=== About this exercise ===
The lines from the start of the data through the line with "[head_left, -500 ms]" are to be returned verbatim; all later lines are to be omitted.
Input data below:
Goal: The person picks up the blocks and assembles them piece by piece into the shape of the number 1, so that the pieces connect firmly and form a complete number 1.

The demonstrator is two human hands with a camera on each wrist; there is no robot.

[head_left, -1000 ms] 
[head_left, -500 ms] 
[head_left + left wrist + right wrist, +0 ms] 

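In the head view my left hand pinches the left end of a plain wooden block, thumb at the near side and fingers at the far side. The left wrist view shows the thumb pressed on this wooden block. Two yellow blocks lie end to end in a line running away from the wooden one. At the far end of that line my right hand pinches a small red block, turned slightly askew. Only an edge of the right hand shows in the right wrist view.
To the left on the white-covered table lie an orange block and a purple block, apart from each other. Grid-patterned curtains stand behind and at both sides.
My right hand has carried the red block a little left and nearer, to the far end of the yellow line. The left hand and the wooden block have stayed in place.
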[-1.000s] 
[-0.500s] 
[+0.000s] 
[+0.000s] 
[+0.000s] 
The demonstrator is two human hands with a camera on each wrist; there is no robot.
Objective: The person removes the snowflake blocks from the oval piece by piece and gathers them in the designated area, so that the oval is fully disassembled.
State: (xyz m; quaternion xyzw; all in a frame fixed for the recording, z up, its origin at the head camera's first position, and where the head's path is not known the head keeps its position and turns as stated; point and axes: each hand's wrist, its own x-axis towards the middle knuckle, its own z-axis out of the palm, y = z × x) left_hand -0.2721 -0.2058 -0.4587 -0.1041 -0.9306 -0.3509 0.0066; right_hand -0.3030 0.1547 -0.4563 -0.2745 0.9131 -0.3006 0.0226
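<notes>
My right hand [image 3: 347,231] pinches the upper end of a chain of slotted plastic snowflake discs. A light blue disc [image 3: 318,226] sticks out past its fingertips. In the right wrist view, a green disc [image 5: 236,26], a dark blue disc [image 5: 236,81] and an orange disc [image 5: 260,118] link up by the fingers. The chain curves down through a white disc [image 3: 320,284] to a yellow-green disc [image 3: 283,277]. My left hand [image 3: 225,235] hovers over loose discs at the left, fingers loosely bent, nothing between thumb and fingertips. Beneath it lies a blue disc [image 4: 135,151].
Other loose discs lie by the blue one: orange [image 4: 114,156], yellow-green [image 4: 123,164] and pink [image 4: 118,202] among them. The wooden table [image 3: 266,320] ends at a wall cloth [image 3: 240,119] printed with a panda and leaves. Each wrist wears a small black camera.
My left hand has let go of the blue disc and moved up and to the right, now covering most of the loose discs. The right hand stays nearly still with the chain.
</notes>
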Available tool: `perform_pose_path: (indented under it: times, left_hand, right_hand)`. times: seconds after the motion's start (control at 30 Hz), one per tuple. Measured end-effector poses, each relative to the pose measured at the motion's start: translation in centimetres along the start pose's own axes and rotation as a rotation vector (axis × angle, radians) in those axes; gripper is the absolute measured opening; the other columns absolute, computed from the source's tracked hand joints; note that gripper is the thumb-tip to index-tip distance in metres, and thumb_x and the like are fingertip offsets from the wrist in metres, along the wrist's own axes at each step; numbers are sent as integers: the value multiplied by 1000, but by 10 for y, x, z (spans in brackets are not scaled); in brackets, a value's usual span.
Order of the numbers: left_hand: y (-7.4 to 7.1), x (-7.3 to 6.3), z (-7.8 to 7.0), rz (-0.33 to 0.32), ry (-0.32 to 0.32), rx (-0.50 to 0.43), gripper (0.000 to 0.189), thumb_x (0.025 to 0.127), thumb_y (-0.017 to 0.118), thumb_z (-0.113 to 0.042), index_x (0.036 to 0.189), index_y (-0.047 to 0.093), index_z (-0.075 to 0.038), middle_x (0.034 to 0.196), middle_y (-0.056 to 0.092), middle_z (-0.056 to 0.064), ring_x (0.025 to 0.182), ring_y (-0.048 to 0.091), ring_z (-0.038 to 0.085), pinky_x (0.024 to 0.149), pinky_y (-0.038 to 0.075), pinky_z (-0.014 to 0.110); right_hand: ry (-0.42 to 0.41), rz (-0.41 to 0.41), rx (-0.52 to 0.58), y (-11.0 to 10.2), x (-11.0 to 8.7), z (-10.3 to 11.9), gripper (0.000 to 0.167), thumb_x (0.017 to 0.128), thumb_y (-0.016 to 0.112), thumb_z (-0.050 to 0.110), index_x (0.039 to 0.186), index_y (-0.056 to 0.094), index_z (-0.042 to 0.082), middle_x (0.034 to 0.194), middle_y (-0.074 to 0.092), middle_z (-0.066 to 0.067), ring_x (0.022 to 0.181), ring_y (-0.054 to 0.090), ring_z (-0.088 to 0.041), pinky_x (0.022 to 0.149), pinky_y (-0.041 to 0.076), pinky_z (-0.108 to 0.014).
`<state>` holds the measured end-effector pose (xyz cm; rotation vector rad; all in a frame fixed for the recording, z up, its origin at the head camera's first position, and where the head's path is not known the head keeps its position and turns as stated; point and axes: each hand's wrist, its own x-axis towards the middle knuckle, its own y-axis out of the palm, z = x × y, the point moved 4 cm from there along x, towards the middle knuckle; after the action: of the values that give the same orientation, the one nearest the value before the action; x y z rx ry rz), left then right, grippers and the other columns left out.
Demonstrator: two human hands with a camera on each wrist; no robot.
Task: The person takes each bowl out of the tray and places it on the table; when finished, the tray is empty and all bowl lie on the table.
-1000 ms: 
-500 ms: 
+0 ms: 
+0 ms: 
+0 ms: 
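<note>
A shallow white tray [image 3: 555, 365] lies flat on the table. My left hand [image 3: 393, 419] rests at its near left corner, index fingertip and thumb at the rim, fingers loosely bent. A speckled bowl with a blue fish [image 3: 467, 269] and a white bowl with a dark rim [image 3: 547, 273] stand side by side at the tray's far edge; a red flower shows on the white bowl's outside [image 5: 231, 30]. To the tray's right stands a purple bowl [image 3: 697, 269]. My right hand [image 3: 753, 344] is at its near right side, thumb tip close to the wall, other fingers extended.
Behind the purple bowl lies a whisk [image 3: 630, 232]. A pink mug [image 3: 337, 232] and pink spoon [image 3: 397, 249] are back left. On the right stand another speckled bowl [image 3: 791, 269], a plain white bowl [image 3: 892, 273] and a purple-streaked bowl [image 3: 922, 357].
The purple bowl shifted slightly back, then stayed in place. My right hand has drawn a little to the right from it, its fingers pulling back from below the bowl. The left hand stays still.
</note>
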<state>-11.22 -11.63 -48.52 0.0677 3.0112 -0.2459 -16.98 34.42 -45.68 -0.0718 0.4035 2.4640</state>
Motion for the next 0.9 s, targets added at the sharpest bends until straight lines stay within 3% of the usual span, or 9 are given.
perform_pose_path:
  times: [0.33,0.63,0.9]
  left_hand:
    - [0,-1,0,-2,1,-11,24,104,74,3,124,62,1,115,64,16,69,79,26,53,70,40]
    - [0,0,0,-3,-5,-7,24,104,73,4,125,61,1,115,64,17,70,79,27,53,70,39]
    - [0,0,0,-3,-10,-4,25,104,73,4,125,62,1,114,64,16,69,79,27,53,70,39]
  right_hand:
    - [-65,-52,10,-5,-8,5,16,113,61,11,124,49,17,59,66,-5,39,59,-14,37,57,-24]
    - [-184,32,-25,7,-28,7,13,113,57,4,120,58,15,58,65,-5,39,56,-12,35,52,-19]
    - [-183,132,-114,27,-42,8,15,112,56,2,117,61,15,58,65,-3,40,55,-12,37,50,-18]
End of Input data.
=== Exercise result ===
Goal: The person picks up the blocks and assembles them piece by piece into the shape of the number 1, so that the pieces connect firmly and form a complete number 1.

The demonstrator is two human hands with a camera on each wrist; there is no robot.

[head_left, -1000 ms] 
[head_left, -500 ms] 

Nothing else goes with this output.